Task objective: From the first line to the last, give the listing again exactly.

Dataset extract:
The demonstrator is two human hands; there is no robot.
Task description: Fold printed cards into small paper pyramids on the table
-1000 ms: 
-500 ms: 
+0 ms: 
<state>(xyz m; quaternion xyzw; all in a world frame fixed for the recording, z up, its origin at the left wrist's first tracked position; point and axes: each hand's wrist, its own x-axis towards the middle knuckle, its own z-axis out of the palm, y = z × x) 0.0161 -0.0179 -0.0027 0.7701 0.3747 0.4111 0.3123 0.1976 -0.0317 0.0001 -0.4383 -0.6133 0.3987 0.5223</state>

Answer for the task:
The demonstrator is two human hands; there is no robot.
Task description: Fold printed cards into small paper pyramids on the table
-1000 ms: 
-500 ms: 
+0 ms: 
<state>(xyz m; quaternion xyzw; all in a world frame fixed for the recording, z up, its origin at the left wrist's first tracked position; point and axes: each hand's wrist, its own x-axis towards the middle knuckle, its own z-axis out of the palm, y = z × x) 0.0161 -0.0179 -0.0027 0.7701 0.3747 0.4111 0.3123 0.1976 -0.0317 0.0001 -0.4383 -0.6133 0.3987 0.5223</state>

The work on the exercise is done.